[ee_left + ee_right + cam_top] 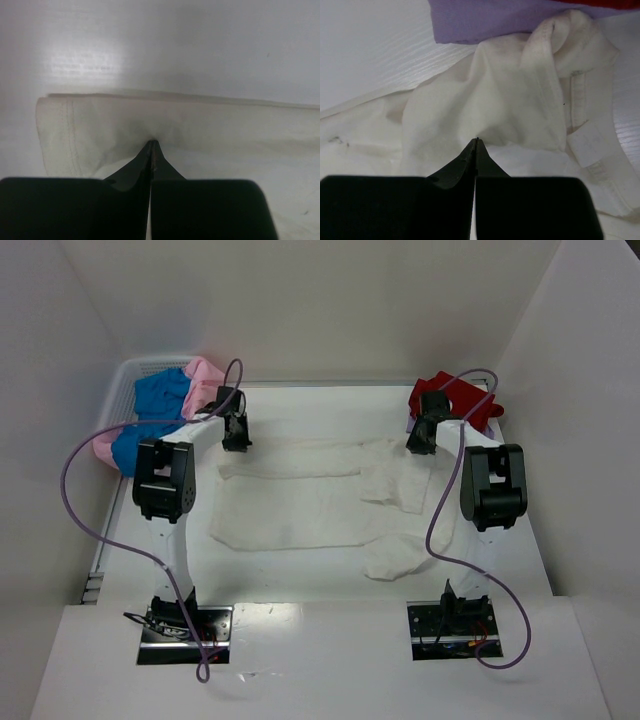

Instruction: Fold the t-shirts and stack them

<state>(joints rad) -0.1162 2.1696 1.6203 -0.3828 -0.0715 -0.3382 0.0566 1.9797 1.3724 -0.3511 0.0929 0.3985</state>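
We see the cream-white t-shirt (310, 505) spread mid-frame on the desk (300, 410). The left tool (237, 443) and right tool (421, 445) each pinch its upper edge. We judge it soft, limp and light, best held at the hems.

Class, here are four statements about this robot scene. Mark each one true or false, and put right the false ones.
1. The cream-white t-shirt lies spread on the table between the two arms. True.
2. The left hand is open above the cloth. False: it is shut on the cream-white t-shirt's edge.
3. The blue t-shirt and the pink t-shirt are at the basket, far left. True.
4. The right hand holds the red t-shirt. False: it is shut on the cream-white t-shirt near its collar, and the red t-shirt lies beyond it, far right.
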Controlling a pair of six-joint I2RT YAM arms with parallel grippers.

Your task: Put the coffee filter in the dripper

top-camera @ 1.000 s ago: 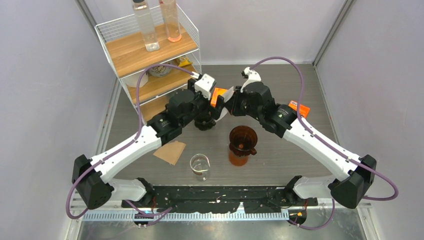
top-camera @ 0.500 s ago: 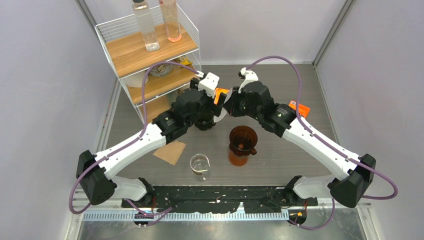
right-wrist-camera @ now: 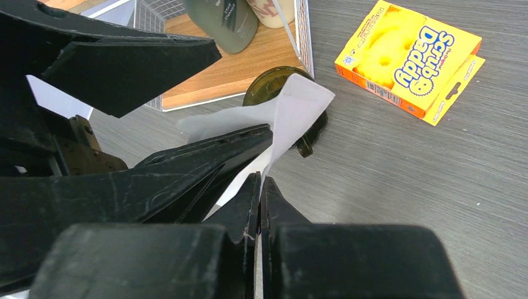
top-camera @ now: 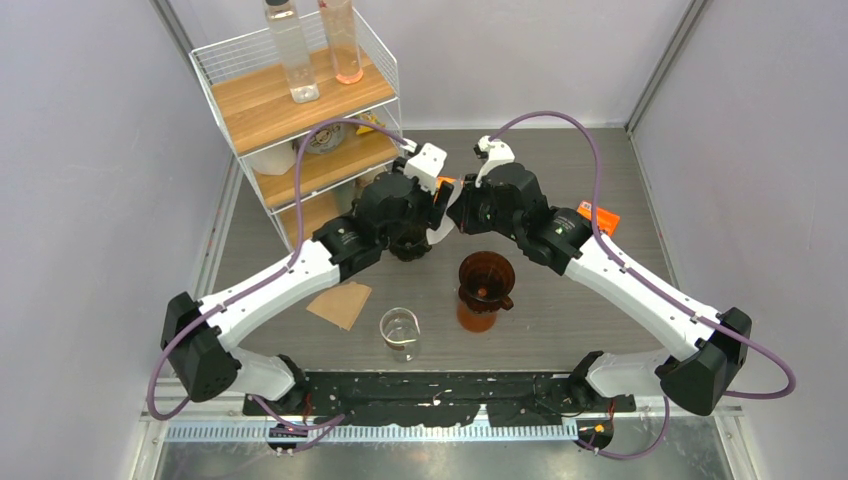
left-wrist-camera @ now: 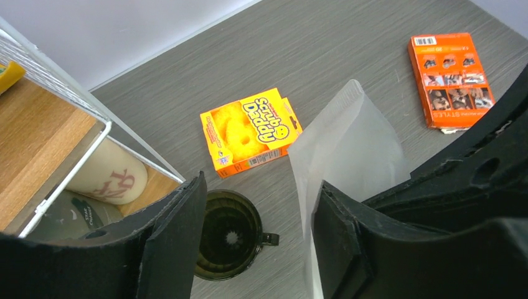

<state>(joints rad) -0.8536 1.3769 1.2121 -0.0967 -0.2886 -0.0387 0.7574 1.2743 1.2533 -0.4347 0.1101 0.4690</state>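
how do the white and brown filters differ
The white filter is in the air, pinched in the shut fingers of the right gripper; the brown filter lies flat on the table, nothing touching it. The white filter looks translucent, the brown filter opaque. Both are paper.

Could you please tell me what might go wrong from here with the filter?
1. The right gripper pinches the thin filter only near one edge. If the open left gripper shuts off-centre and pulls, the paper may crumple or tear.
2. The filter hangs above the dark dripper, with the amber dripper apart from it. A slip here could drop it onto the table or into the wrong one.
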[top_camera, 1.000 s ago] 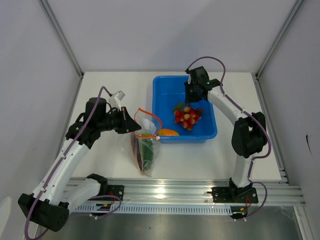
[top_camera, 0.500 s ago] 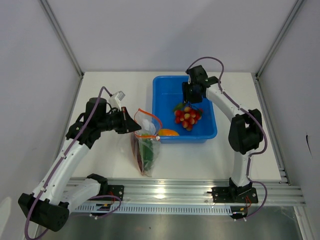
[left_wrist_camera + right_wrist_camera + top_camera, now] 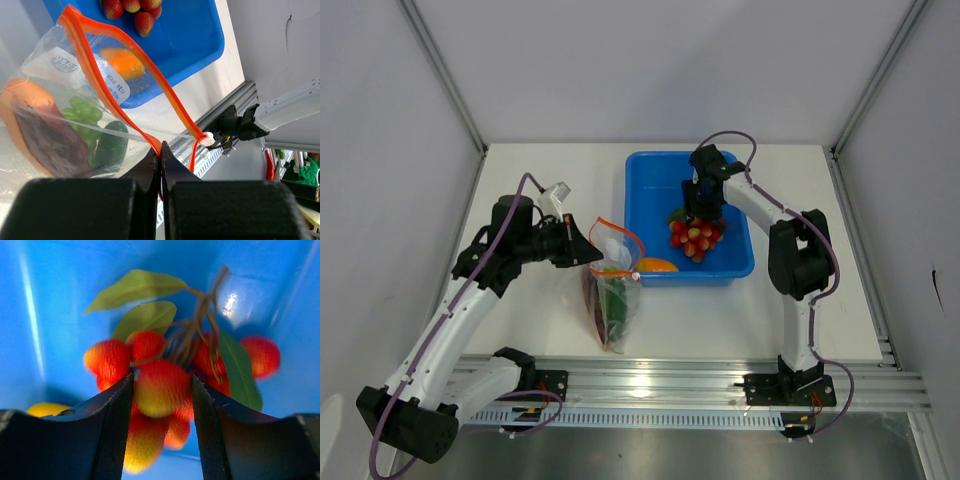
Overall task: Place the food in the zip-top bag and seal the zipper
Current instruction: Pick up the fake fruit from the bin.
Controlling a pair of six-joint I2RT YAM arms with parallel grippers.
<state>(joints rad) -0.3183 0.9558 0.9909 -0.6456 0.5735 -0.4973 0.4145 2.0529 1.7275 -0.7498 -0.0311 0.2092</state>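
One zip-top bag point(image 3: 611, 300), zipper point(image 3: 170, 95) end rearward

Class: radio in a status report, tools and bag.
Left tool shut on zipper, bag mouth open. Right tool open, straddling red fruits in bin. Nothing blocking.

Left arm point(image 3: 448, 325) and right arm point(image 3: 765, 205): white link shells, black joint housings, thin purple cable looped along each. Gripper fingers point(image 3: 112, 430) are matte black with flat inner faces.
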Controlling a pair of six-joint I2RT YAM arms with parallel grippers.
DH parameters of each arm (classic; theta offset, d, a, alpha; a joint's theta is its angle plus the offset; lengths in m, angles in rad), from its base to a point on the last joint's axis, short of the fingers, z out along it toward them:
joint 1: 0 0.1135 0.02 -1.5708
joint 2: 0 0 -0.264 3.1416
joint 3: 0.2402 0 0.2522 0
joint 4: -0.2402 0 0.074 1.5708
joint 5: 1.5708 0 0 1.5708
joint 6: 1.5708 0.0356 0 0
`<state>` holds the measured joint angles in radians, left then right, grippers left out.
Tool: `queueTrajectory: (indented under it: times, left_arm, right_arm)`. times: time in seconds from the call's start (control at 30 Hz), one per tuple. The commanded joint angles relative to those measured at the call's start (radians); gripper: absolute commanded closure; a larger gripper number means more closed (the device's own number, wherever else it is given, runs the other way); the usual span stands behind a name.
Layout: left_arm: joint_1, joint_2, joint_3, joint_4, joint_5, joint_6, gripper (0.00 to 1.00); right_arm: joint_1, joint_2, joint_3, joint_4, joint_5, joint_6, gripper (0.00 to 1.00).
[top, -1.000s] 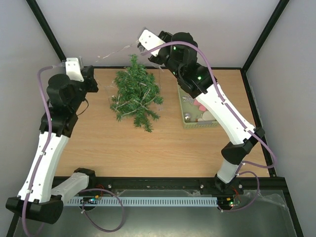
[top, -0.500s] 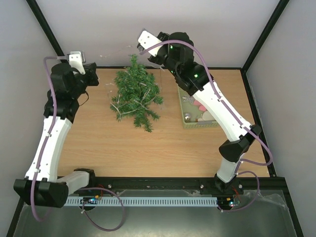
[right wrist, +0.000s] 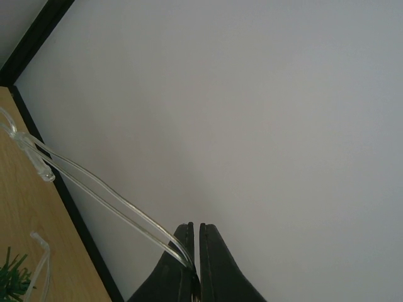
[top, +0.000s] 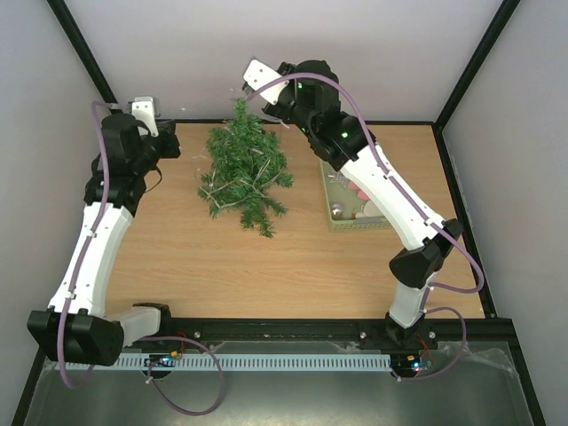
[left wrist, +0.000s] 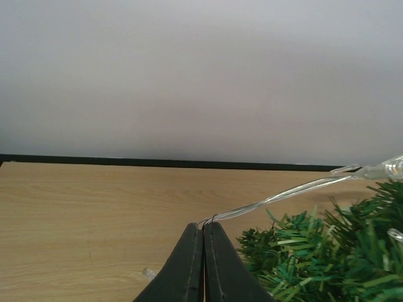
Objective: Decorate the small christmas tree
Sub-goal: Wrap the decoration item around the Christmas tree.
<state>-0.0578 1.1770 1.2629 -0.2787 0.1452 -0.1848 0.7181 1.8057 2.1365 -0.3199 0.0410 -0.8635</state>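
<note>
Pinching wire [left wrist: 283, 195], left claw [left wrist: 203, 226], right claw [right wrist: 193, 226] flank small christmas tree [top: 244, 169]

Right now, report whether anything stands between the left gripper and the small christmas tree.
Nothing blocks it. Only table lies between the left gripper and the small christmas tree; the clear light string it grips runs across to the branches.

White links [top: 89, 257], black joints [top: 417, 266], purple cables [top: 190, 414].

A robotics lab test cell: a bare light-wood tabletop [top: 222, 266] boxed in by blank white panel walls [top: 355, 53] and black frame posts [top: 84, 53], with 2 white-and-black robot arms [top: 89, 257] bolted to a black mounting rail [top: 284, 330], trailing purple cables [top: 191, 404].
</note>
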Motion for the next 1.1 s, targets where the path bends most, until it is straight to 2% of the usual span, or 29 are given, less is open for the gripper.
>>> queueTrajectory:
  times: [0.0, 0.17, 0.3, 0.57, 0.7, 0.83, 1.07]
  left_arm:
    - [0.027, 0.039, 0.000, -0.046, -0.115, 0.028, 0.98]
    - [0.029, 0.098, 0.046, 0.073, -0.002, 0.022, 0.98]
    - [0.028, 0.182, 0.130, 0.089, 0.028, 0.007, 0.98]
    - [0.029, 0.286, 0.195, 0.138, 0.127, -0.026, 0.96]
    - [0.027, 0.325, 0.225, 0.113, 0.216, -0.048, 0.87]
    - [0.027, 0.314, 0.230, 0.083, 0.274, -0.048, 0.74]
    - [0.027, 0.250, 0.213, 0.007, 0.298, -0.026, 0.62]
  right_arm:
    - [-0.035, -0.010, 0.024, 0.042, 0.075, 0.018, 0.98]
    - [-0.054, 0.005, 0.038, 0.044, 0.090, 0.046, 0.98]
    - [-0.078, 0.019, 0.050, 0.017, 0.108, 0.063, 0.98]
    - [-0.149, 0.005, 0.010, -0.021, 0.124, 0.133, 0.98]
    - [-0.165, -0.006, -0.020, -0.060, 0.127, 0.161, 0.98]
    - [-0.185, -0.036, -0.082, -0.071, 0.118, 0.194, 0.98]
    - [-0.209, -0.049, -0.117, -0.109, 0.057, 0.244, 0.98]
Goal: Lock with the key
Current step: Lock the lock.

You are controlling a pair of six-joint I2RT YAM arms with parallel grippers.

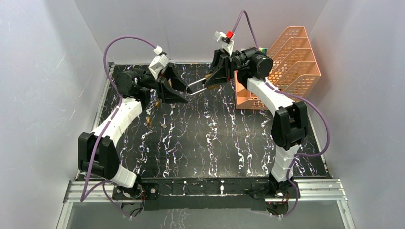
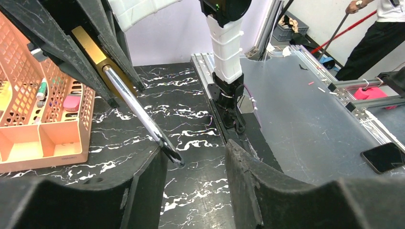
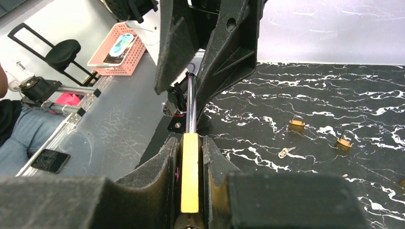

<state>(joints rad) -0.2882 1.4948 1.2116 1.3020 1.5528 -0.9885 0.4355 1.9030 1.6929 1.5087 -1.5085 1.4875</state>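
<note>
Lying loose, key (image 3: 285,152): on the desk (image 1: 200,143) beside two small locks (image 3: 297,124), below the raised arms; neither end effector has it, so no locking turn is possible yet.
Left end effector (image 2: 196,152): released, jaws wide apart, raised above the desk with the shackle tip just inside its left finger (image 2: 148,181).
Shackle (image 2: 138,109): long steel bar pointing from the padlock towards the left end effector; it looks swung out rather than seated.
Risk at the shackle: a close or push that is off its axis would probably lever it sideways instead of seating it.
Padlock (image 3: 189,176): brass body, held in the air over the desk's far side.
Right end effector (image 3: 191,143): clenched on the padlock's flat sides.
Risk at the grip: smooth brass may twist or slide between the pads under a sideways load, dropping the padlock.
Risk between arms: the two end effectors are very near; a small overshoot could knock them together.
</note>
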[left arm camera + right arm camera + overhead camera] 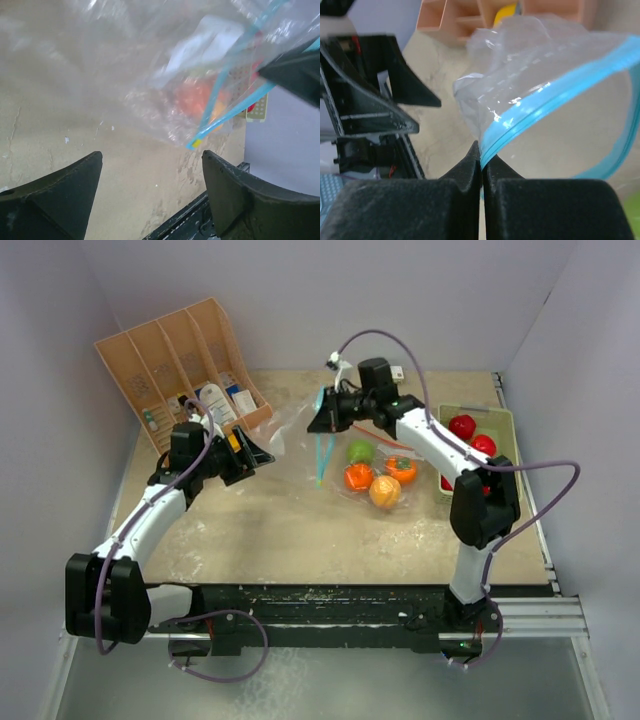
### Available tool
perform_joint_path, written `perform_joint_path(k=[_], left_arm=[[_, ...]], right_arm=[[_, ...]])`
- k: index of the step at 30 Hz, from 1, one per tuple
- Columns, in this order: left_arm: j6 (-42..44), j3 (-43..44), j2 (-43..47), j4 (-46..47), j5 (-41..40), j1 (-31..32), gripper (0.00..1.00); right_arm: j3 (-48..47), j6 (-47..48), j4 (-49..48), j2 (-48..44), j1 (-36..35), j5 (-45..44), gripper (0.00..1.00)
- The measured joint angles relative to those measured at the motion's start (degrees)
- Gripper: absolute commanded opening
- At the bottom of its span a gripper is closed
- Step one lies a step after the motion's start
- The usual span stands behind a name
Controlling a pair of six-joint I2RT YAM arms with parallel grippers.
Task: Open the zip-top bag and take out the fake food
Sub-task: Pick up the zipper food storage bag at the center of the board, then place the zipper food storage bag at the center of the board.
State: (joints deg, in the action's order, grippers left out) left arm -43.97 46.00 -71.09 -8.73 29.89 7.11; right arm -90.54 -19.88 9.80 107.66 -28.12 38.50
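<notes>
The clear zip-top bag (298,445) with a blue zip strip (320,455) hangs over the table's middle. My right gripper (322,416) is shut on the blue zip edge (540,107); the strip is pinched between its black pads (481,150). My left gripper (256,452) is open just left of the bag, with nothing between its fingers (151,157); the bag's zip corner (195,144) hangs just beyond them. Green (360,451), orange (358,477) and yellow-orange (385,491) fake food lies right of the zip. I cannot tell if it is inside the plastic.
A pale green tray (503,422) at the right edge holds red fruits (461,426). A peach divided organiser (170,360) with small items stands at the back left, close behind the left gripper. Grey walls enclose the table.
</notes>
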Motion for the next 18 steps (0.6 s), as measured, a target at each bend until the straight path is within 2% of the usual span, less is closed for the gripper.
perform_joint_path(k=[7,15,18], left_arm=[[0.0,0.0,0.6,0.0,-0.6,0.0,0.85],[-0.1,0.0,0.6,0.1,-0.6,0.0,0.85],[-0.4,0.0,0.2,0.5,-0.5,0.0,0.84]], right_arm=[[-10.0,-2.4,0.7,2.4,12.1,-2.1,0.00],[-13.3,-8.5,0.4,4.7,27.3,-6.4,0.00],[-14.8,-9.6,0.6,6.2,30.3,-7.6,0.10]])
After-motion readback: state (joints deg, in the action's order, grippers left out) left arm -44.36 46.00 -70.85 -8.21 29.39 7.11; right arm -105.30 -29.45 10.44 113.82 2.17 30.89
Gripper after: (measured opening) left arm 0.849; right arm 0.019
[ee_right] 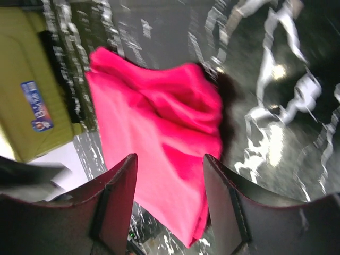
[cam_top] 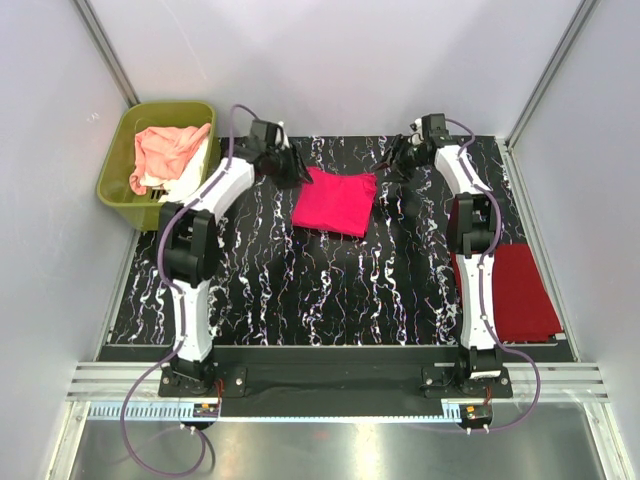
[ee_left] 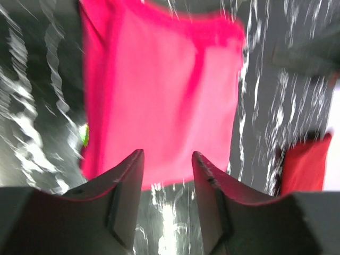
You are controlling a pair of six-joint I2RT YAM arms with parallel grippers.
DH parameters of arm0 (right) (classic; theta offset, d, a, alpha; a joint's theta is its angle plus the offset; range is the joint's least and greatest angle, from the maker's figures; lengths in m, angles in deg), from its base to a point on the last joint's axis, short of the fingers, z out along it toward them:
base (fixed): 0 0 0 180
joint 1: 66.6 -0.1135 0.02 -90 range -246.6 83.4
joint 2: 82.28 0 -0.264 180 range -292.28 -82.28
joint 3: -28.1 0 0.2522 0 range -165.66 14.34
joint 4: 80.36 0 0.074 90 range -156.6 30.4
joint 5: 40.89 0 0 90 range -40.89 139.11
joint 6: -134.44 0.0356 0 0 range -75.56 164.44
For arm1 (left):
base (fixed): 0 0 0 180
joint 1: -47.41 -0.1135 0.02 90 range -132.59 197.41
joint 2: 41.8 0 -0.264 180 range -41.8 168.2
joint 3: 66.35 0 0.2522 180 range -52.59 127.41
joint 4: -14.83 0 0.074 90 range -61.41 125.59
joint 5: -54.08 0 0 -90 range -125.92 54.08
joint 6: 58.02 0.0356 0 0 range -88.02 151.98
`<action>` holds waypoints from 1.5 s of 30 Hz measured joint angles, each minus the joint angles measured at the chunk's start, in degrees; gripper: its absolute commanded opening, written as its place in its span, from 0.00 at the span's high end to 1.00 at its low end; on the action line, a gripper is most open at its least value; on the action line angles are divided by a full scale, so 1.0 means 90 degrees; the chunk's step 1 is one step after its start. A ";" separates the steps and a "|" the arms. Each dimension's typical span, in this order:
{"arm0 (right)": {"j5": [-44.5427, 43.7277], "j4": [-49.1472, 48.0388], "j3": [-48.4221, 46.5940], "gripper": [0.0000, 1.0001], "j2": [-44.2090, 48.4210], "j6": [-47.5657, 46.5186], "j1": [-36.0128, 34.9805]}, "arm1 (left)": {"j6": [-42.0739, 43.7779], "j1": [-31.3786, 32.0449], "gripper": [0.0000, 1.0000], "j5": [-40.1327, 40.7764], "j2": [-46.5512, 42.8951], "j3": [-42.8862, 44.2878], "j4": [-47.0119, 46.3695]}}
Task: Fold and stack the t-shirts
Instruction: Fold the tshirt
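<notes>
The folded hot pink shirt [cam_top: 335, 203] lies on the bench [cam_top: 300, 290] towards its far side, directly between the two grippers. The left gripper [cam_top: 293, 168] sits just beside its far left corner and the right gripper [cam_top: 398, 162] just beside its far right corner, so the far edge runs from one to the other. Both grippers have their fingers apart and hold nothing. The dark red shirt [cam_top: 525, 290] lies folded well apart, by the right arm, which probably makes that arm the better one for stacking. A peach shirt [cam_top: 165, 148] and a white shirt [cam_top: 185, 182] wait in the green tub [cam_top: 118, 170].
</notes>
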 measured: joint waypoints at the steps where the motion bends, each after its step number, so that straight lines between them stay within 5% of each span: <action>1: 0.0044 -0.0112 -0.0032 0.41 -0.0017 -0.0005 -0.0007 | 0.0049 0.0121 0.55 -0.0012 -0.0141 -0.0260 -0.0007; 11: 0.0141 -0.1360 -0.0760 0.43 -0.0731 0.0386 -0.0029 | 0.0117 0.1001 0.54 -0.0313 -0.2030 -0.2591 0.0100; 20: 0.0168 -0.1435 -0.0491 0.50 -0.1047 0.0427 -0.0080 | 0.0036 0.0967 0.53 -0.0318 -0.3920 -0.3308 0.0367; 23: 0.0211 -0.1608 -0.0185 0.55 -0.0920 0.0403 -0.0085 | 0.0017 0.0967 0.53 -0.0313 -0.4197 -0.3308 0.0510; 26: 0.0214 -0.1647 0.0219 0.72 -0.0724 0.0333 -0.0087 | 0.0019 0.0967 0.53 -0.0284 -0.4218 -0.3235 0.0724; 27: 0.0214 -0.1661 0.0410 0.84 -0.0639 0.0311 -0.0090 | 0.0017 0.0967 0.54 -0.0267 -0.4194 -0.3169 0.0855; 31: 0.0313 -0.1763 0.1129 1.00 -0.0318 0.0255 -0.0095 | 0.0029 0.0967 0.55 -0.0214 -0.4061 -0.2725 0.1243; 37: 0.0129 -0.1872 0.3106 1.00 0.0891 0.0058 -0.0117 | 0.0126 0.0957 0.58 -0.0097 -0.3874 -0.1999 0.1547; 43: -0.0260 -0.1953 0.6292 1.00 0.3109 0.0002 -0.0423 | 0.0219 0.0928 0.58 -0.0073 -0.3677 -0.1904 0.1749; 45: -0.0304 -0.2013 0.7380 0.93 0.3944 0.0053 -0.0852 | 0.0219 0.0930 0.57 -0.0078 -0.3504 -0.1899 0.1790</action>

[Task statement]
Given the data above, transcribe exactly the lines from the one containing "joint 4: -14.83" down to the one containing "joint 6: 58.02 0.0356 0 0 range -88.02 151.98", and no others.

[Solution to the exercise]
joint 4: -14.83 0 0.074 90 range -61.41 125.59
joint 5: -54.08 0 0 -90 range -125.92 54.08
joint 6: 58.02 0.0356 0 0 range -88.02 151.98

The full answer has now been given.